Se l’anno scorso l’Italia è stata rappresentata in Champions League da una squadra fino alla finale di Monaco di Baviera – al di là di come sia poi finita tra Inter e Psg (5-0, 31 maggio) – in questa edizione non abbiamo nessun club tra le migliori otto squadre del Vecchio Continente che si sfideranno nei quarti di finale. Una situazione pesante per il nostro calcio, soprattutto in termini di ranking. 

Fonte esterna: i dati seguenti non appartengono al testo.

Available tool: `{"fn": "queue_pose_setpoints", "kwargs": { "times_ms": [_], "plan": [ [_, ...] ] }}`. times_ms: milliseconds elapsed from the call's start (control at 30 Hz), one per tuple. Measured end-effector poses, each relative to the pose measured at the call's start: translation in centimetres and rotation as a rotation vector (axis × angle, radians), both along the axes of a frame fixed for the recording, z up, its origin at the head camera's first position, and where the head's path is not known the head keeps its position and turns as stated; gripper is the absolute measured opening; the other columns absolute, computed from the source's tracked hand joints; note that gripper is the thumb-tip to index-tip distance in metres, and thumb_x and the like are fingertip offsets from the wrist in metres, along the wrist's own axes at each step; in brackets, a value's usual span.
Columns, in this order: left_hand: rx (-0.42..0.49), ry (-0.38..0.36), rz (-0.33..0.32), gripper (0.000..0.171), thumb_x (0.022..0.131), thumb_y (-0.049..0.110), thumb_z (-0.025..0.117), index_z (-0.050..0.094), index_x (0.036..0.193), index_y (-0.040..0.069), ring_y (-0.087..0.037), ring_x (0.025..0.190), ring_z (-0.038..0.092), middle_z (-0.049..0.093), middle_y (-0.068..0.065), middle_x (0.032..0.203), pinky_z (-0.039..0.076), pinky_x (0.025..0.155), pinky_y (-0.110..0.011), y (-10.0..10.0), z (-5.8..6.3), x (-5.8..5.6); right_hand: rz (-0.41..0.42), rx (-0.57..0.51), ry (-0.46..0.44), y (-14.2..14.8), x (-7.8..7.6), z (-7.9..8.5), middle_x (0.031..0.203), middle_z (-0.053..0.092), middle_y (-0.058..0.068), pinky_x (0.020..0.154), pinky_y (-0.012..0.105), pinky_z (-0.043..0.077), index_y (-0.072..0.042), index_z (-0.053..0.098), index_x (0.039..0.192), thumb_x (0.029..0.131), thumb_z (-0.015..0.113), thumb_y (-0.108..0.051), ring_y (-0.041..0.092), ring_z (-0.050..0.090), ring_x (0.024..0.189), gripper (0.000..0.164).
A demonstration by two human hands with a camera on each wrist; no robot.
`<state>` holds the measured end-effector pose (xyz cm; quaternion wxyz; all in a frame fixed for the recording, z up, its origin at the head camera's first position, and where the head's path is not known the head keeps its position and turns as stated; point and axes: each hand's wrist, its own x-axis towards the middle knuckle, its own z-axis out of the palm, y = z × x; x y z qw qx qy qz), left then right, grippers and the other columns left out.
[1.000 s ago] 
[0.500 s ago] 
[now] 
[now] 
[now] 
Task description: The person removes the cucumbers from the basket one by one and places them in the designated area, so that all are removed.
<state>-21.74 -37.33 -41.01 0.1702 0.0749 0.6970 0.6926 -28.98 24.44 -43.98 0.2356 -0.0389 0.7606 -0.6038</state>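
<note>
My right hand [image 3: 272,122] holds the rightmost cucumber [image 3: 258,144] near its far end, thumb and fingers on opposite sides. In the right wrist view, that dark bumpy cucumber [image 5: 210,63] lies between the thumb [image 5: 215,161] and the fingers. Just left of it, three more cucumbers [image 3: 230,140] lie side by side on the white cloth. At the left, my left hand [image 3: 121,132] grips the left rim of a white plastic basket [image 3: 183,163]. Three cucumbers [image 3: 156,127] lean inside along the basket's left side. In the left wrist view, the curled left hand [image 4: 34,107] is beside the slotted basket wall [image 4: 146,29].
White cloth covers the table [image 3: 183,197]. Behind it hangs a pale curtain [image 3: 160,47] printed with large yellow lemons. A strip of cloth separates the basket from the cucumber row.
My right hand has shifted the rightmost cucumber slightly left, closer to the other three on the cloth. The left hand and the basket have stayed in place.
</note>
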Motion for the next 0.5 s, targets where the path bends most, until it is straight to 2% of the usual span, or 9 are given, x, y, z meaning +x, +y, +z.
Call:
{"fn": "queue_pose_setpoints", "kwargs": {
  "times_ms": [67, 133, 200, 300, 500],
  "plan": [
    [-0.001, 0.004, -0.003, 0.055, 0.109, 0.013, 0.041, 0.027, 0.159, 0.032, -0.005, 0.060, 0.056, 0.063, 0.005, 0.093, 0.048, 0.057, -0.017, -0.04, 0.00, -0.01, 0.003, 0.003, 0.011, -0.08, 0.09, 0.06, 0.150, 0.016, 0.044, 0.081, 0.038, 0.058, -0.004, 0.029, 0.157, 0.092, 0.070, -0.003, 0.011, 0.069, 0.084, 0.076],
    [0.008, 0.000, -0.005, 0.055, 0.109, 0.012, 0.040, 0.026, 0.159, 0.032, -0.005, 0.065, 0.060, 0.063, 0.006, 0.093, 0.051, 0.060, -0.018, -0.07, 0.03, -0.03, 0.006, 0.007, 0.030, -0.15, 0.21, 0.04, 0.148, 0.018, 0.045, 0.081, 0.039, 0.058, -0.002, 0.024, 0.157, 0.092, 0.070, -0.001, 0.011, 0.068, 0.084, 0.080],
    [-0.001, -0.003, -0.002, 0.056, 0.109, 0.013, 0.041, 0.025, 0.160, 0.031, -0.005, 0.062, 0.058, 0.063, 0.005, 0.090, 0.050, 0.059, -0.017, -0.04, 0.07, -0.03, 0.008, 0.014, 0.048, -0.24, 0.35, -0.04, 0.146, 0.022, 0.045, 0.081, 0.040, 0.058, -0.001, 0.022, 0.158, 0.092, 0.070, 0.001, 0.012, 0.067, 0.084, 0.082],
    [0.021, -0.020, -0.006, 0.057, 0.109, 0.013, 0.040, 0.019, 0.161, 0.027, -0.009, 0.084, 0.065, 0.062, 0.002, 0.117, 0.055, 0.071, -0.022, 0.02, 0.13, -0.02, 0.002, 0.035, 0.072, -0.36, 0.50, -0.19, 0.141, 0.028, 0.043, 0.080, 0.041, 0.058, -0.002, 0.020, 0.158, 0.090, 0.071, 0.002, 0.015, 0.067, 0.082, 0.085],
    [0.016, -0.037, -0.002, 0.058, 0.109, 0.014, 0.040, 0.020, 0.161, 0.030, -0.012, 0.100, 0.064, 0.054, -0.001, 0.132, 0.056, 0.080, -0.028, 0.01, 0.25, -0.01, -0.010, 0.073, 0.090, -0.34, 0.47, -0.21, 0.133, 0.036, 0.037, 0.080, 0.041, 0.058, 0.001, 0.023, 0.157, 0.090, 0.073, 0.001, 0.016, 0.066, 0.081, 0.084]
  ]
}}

Con l’eliminazione dell’Atalanta, sconfitta 4-1 dal Bayern Monaco nel ritorno degli ottavi dopo averne presi sei a Bergamo (6-1), l’Italia è scivolata fino al quinto posto della classifica stagionale del ranking. Ci ha superato anche il Portogallo, rilanciato dai successi di Sporting Lisbona e Braga, rispettivamente contro Bodo Glimt e Ferencvaros e approdati ai quarti di Champions ed Europa League. Ora la classifica recita: 18,3 il coefficiente della Primeira Liga, 17,9 quello della nostra serie A. È aumentato anche il distacco con le posizioni di vertice: 23,8 il coefficiente dell’Inghilterra, 19,5 quello della Spagna, 18,6 quello della Germania. È praticamente impossibile immaginare che il nostro calcio raggiunga il secondo posto e guadagni la possibilità di presentare un club in più in Champions. La serie A avrà soltanto una tra Roma e Bologna e, si spera, la Fiorentina da qui alle finali delle altre due competizioni europee. Troppo poco.